Selon une enquête Solidaris, pour quatre travailleurs sur dix, les revenus professionnels ne suffisent pas ou suffisent à peine à boucler le budget (29 % des travailleurs arrivent tout juste au bout du mois avec leur salaire, 8 % vivent avec un compte à découvert et 3 % assurent qu’ils ne s’en sortent plus, qu’ils craignent de basculer dans la pauvreté). Ces trois catégories représentent 40 % de la population active.

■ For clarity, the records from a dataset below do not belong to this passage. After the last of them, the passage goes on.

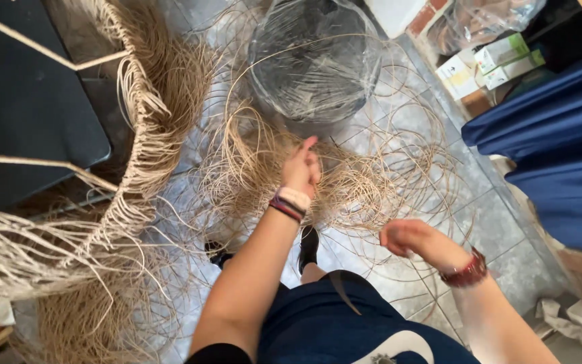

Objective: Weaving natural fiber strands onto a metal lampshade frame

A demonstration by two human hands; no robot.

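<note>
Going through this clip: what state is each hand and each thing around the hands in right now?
left hand: reaching into the fibres, fingers part curled
right hand: loosely closed, blurred; grip unclear
loose fibre pile: tangled, spread on the floor
woven fringe: hanging from a frame
plastic-wrapped tub: upright, covered

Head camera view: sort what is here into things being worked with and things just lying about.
In hand:
left hand, reaching into the loose cane strands on the floor
right hand, closed near thin strands
woven cane edge with hanging fringe

Lying about:
plastic-wrapped round object
small cardboard boxes
blue cloth
crumpled paper
</note>
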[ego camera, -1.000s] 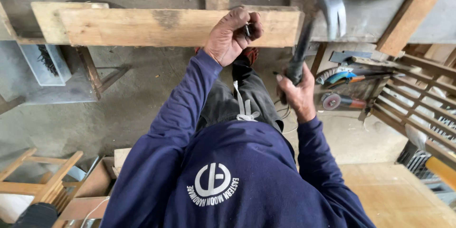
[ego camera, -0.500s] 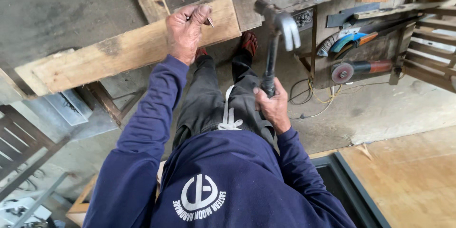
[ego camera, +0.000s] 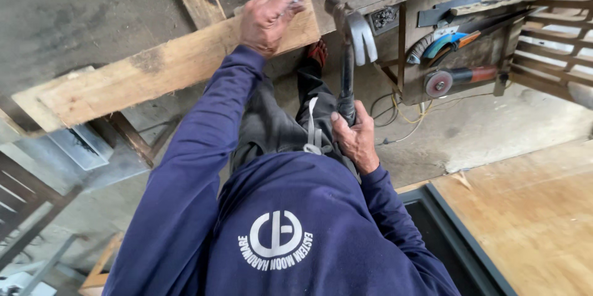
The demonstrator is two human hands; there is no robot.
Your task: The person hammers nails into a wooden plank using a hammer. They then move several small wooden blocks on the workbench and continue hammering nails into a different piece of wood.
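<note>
My left hand [ego camera: 267,19] rests on the right end of a long pale wooden plank [ego camera: 154,67] and pinches a small nail [ego camera: 295,1] between its fingertips. My right hand [ego camera: 353,140] grips the dark handle of a claw hammer [ego camera: 351,37], whose steel head stands upright just right of the plank's end. The plank lies tilted across a grey workbench [ego camera: 74,18]. My dark blue long sleeves and sweatshirt fill the lower middle of the view.
An angle grinder [ego camera: 457,77] and other hand tools [ego camera: 454,41] lie on a low shelf at the right, with cables [ego camera: 401,114] on the concrete floor. A wooden slatted frame [ego camera: 556,37] is at the far right, a plywood sheet [ego camera: 525,209] at the lower right.
My left hand slid from the plank's middle to its right end, still pinching the nail. The hammer came down from its raised position and now stands lower. The view swung left.
</note>
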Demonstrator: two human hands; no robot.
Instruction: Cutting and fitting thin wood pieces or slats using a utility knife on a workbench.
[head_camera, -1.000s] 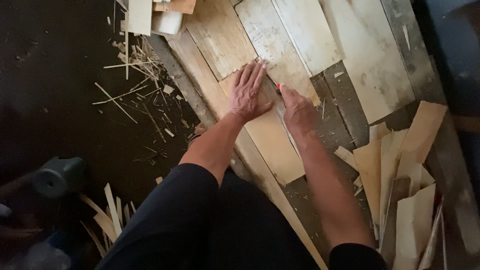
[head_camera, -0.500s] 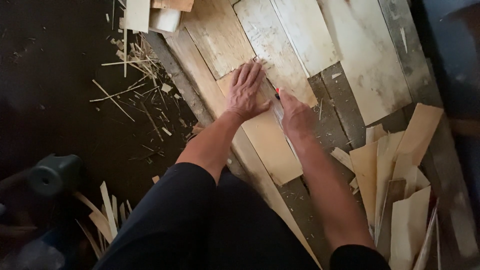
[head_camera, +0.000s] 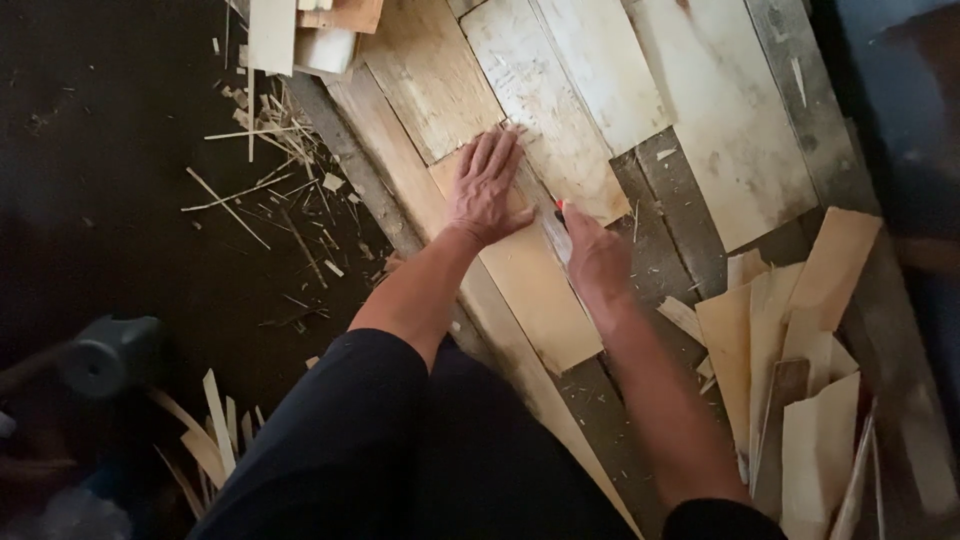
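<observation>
The left hand lay flat on a light veneer sheet, fingers spread and pressing it down onto the plank floor. The right hand was closed around a small cutter with a red tip, its blade set against the sheet's right edge, just beside the left thumb. The sheet ran lengthwise toward the person's knees, its near end lying loose over a darker board. To the right, a heap of cut veneer pieces crowded close to the right forearm, leaving little room on that side. To the left, past the floor's edge, splinters and thin offcuts were scattered over dark ground, well apart from both hands.
</observation>
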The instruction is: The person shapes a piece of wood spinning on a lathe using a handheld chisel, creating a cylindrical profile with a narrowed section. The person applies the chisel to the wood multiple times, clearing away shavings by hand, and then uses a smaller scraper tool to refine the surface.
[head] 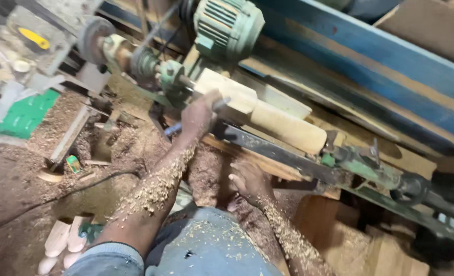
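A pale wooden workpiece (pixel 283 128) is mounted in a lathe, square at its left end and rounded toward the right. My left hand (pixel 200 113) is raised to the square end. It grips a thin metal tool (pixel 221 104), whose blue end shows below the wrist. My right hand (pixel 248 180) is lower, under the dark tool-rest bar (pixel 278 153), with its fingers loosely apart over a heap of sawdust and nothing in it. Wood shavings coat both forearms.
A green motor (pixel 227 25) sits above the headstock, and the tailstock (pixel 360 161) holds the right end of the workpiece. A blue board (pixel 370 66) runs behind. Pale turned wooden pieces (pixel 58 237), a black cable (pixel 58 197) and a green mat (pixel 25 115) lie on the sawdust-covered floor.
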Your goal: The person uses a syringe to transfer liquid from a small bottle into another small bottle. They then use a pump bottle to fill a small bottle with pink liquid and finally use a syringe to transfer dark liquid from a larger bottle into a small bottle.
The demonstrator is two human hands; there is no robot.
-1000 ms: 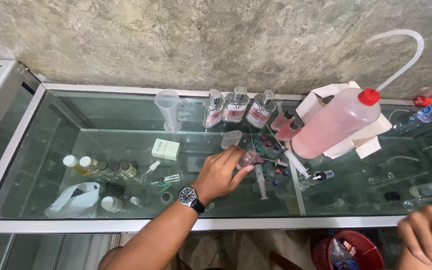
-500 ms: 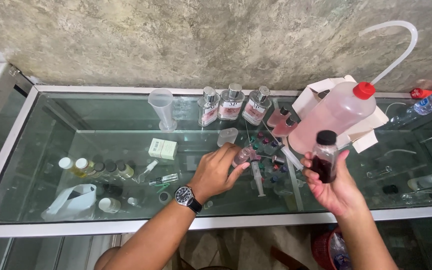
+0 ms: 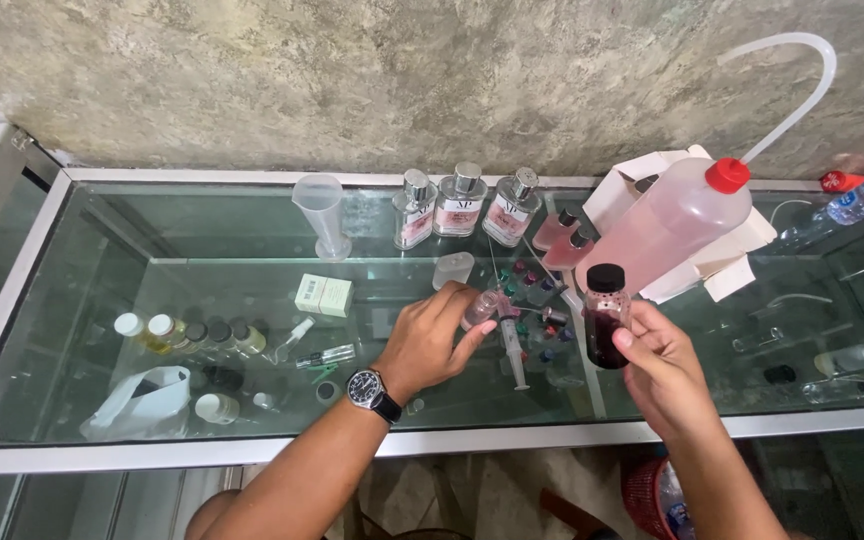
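Observation:
My left hand [image 3: 434, 340], with a black wristwatch, grips a small clear bottle of pale pink liquid [image 3: 483, 306] on the glass counter top [image 3: 232, 270]. My right hand [image 3: 660, 368] holds a small bottle of dark red liquid with a black cap [image 3: 604, 315] upright above the counter, just right of the pink one. A syringe [image 3: 514, 350] lies on the glass between my two hands.
Three square perfume bottles [image 3: 459, 205] and a clear measuring cylinder [image 3: 323, 215] stand at the back. A large wash bottle of pink liquid with a red cap [image 3: 667, 230] leans on a white box [image 3: 737, 255]. Small bottles sit on the shelf under the glass. A red basket [image 3: 652, 495] is below.
My right hand came up from the lower right with the dark red bottle and moved it left toward the pink bottle. My left hand kept its hold.

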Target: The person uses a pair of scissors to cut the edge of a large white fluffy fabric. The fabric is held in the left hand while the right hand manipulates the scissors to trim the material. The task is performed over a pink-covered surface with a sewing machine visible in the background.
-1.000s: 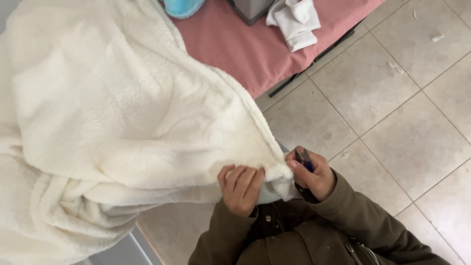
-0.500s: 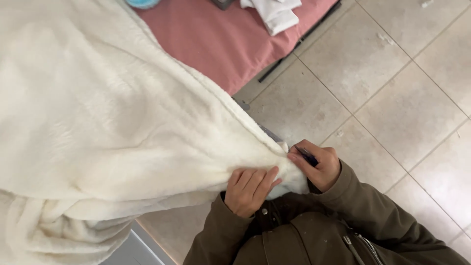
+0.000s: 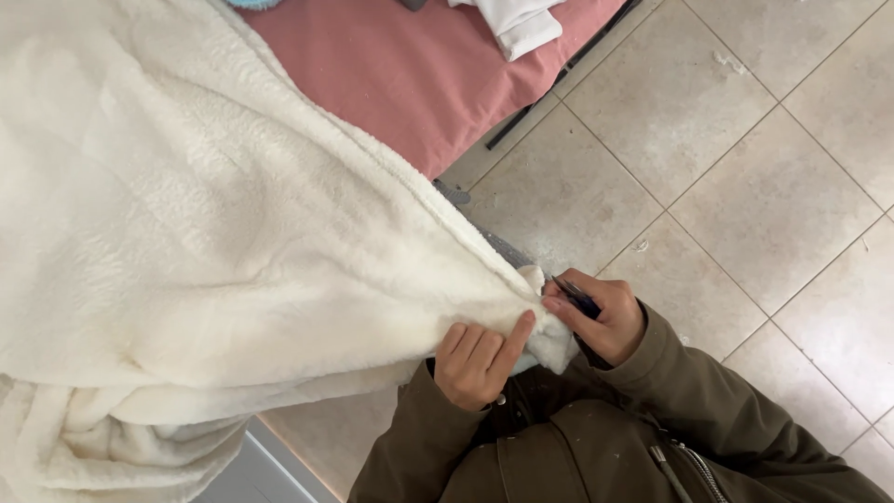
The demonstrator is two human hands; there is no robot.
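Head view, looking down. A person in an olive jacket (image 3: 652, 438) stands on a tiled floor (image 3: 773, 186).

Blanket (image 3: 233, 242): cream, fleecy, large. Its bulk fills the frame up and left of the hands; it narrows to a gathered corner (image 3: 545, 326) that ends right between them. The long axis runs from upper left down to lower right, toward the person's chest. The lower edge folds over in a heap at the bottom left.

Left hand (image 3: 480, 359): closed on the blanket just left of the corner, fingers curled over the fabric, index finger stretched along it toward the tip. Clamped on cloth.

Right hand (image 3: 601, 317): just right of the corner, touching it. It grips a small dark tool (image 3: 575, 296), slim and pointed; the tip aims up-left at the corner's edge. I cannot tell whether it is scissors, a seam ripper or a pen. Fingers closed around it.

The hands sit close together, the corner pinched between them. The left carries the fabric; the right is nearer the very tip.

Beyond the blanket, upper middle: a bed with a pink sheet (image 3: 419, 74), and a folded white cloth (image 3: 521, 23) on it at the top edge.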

Parmi ces 40 % de travailleurs « (très) pauvres ou flirtant avec la pauvreté », 35 % déclarent vivre sous le seuil objectivé de pauvreté (moins de 1.250 euros par mois), soit un travailleur sur sept.

Parmi les 40 % de travailleurs, on compte deux tiers (66 %) de femmes et un tiers d’hommes. Au sein même de la catégorie « femmes », quatre sur dix vivent en dessous du seuil de pauvreté tandis que parmi les hommes, cette part se réduit à trois sur dix. Près de la moitié des travailleurs de l’échantillon ayant un revenu en-dessous du seuil de pauvreté ont en fait un temps partiel. Et le temps partiel est un régime de travail spécifiquement féminin : si 46 % des salariés sont des travailleuses à temps partiel, plus de 80 % des emplois à temps partiel sont occupés par des femmes.

Environ 40 % des travailleurs ayant un revenu sous le seuil de pauvreté échappent à la précarité en vivant au sein de ménages dont les revenus cumulés permettent de repasser au-dessus du seuil de pauvreté. Clairement, il s’agit avant tout de femmes, de personnes ayant un faible niveau d’étude, de travailleurs occupant des emplois précaires ou exerçant des professions d’ouvriers non qualifiés, d’employés non administratifs et de petits commerçants… Ou quand on concentre sous un même toit de nombreux prédicteurs de pauvreté.